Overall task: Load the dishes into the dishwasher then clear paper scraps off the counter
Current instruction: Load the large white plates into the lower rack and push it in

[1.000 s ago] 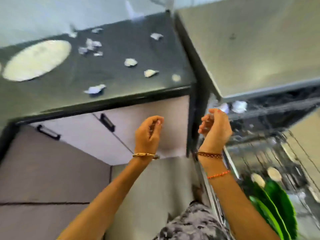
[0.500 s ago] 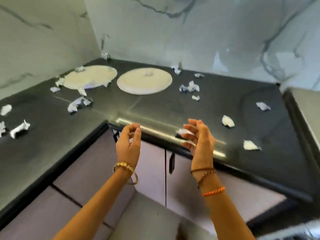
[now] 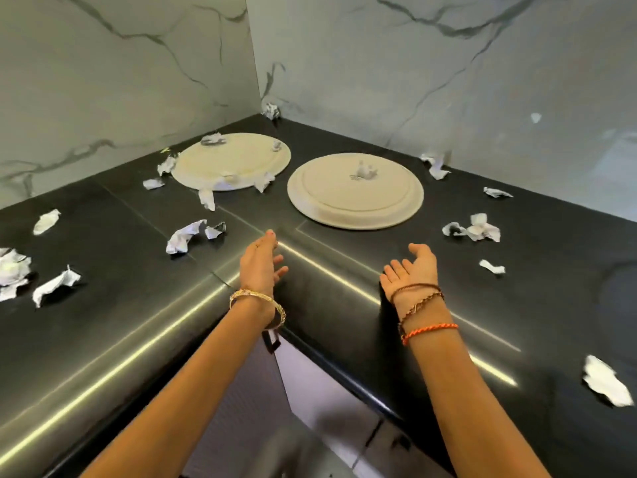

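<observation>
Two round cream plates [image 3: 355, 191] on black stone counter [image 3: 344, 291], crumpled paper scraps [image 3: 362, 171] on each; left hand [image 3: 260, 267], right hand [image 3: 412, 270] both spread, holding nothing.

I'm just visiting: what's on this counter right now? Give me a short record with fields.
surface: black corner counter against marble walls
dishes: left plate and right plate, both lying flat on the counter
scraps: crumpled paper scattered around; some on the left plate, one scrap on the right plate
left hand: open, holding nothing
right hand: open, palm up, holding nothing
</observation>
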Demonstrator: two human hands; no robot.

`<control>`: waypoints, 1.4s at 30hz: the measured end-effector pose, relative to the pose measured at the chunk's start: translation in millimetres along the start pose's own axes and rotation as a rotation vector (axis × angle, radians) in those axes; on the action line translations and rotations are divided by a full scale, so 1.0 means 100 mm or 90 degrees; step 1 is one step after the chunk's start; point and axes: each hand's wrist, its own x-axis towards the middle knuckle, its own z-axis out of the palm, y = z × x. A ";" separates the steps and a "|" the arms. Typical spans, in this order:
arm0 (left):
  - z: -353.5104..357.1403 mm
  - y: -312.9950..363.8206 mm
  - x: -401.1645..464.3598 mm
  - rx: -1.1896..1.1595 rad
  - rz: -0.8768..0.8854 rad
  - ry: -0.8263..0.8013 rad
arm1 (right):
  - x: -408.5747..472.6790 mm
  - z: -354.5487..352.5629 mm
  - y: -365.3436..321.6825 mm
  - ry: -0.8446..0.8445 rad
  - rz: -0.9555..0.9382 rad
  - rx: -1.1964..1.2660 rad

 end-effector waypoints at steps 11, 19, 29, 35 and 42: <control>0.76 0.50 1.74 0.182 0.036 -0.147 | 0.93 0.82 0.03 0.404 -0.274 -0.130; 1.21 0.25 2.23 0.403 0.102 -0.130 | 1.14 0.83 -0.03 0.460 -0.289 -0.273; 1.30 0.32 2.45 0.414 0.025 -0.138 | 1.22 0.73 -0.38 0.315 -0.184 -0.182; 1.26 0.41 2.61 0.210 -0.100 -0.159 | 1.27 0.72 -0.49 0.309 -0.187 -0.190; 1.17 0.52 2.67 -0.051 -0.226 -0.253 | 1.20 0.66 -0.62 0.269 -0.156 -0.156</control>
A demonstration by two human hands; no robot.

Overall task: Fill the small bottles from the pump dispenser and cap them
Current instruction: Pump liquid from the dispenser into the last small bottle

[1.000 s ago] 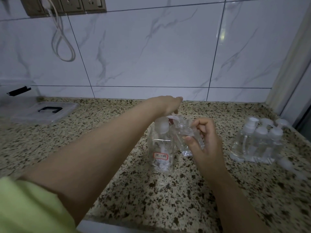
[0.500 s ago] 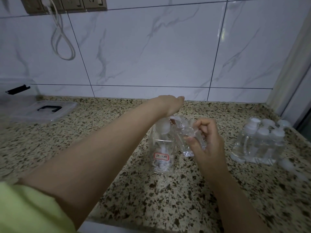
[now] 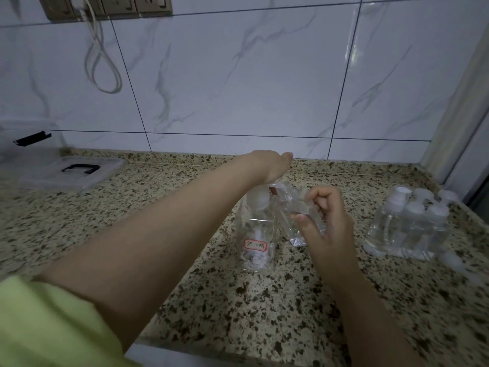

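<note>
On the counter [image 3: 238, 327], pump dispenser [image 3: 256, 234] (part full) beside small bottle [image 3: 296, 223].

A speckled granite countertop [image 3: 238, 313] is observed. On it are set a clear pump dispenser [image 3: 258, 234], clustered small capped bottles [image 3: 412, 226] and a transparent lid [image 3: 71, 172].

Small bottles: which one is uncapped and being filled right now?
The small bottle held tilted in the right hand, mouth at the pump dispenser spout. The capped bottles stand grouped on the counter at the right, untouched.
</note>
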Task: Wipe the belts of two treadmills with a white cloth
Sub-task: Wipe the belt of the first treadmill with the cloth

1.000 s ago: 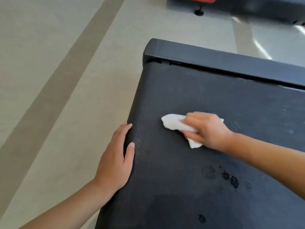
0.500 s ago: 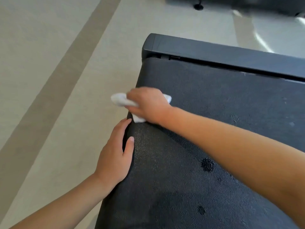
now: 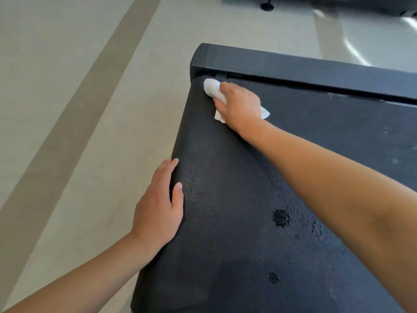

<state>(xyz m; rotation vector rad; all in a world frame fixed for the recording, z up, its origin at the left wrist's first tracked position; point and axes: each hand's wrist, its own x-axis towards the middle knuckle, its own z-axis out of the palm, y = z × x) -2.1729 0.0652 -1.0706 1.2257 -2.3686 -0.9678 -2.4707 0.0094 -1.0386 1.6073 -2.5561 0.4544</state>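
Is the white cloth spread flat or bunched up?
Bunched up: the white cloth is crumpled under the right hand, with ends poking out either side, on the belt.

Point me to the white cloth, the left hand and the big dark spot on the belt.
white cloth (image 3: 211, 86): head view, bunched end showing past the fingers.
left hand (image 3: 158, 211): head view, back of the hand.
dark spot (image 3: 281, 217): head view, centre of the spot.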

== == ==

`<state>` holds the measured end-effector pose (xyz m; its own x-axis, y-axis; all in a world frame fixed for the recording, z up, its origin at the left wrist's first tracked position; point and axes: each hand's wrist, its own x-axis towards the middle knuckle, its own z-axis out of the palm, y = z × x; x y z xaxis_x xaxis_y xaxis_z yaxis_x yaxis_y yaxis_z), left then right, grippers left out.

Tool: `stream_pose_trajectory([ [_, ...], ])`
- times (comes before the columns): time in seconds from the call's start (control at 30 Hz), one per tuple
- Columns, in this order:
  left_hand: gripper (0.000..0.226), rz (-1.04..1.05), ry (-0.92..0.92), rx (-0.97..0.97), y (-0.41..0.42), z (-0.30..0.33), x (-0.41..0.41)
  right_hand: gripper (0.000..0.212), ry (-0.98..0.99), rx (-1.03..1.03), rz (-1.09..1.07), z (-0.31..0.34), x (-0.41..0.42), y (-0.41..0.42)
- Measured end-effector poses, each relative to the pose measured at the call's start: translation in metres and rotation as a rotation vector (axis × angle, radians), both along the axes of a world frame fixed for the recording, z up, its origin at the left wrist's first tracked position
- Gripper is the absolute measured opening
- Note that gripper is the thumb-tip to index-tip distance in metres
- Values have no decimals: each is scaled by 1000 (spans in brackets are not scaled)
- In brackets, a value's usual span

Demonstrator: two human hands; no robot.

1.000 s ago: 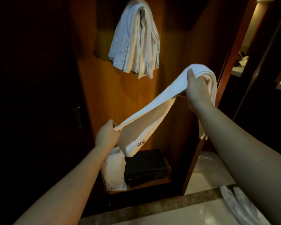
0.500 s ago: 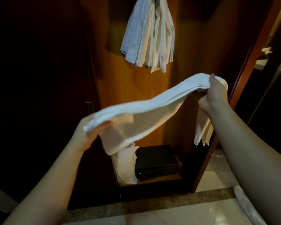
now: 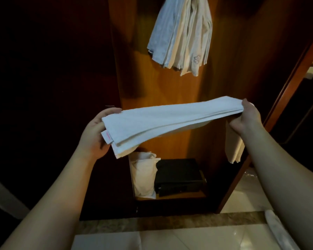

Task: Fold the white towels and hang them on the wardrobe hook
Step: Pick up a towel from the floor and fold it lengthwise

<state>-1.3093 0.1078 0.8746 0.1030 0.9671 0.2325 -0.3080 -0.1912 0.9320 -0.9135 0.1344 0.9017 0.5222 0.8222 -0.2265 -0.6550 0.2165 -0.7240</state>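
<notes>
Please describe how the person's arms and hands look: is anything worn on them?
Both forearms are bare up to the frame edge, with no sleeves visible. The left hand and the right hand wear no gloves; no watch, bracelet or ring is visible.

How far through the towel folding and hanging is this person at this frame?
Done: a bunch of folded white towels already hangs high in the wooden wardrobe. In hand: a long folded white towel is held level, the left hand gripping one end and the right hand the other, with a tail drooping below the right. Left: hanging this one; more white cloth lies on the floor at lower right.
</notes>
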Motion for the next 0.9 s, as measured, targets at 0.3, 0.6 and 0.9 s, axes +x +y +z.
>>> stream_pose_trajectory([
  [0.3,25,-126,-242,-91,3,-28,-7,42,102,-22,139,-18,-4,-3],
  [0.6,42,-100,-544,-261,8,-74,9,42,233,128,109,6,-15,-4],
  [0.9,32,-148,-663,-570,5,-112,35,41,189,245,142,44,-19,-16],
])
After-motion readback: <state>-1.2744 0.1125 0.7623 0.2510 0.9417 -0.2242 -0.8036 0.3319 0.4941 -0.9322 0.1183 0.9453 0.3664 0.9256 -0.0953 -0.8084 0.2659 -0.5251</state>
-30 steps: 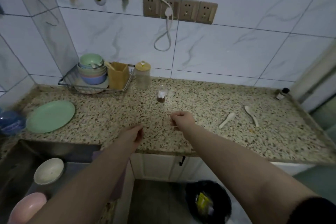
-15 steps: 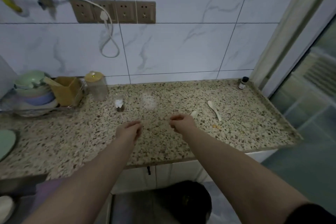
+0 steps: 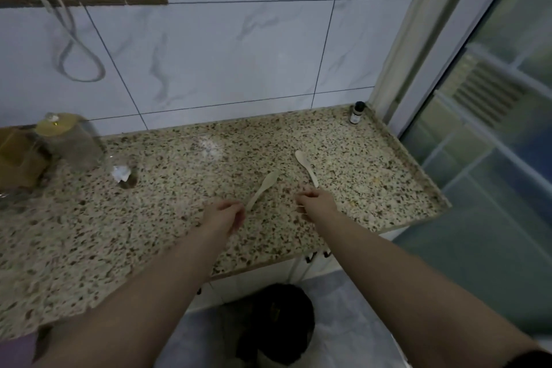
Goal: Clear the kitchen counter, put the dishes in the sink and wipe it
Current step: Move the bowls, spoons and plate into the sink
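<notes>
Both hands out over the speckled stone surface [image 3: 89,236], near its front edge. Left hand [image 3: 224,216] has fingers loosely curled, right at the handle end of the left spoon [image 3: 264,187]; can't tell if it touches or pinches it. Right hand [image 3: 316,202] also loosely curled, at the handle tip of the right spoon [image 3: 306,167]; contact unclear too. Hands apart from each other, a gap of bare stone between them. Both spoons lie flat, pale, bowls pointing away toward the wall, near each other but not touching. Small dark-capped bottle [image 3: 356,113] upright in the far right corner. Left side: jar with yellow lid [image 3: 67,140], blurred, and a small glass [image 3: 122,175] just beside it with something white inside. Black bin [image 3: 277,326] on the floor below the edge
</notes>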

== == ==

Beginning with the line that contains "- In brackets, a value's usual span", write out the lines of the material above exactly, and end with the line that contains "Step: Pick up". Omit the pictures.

### Result of the task
- In brackets, a value's usual span

Demonstrator: two human hands; no robot.

1.000 s ago: 
0.500 s ago: 
now: 

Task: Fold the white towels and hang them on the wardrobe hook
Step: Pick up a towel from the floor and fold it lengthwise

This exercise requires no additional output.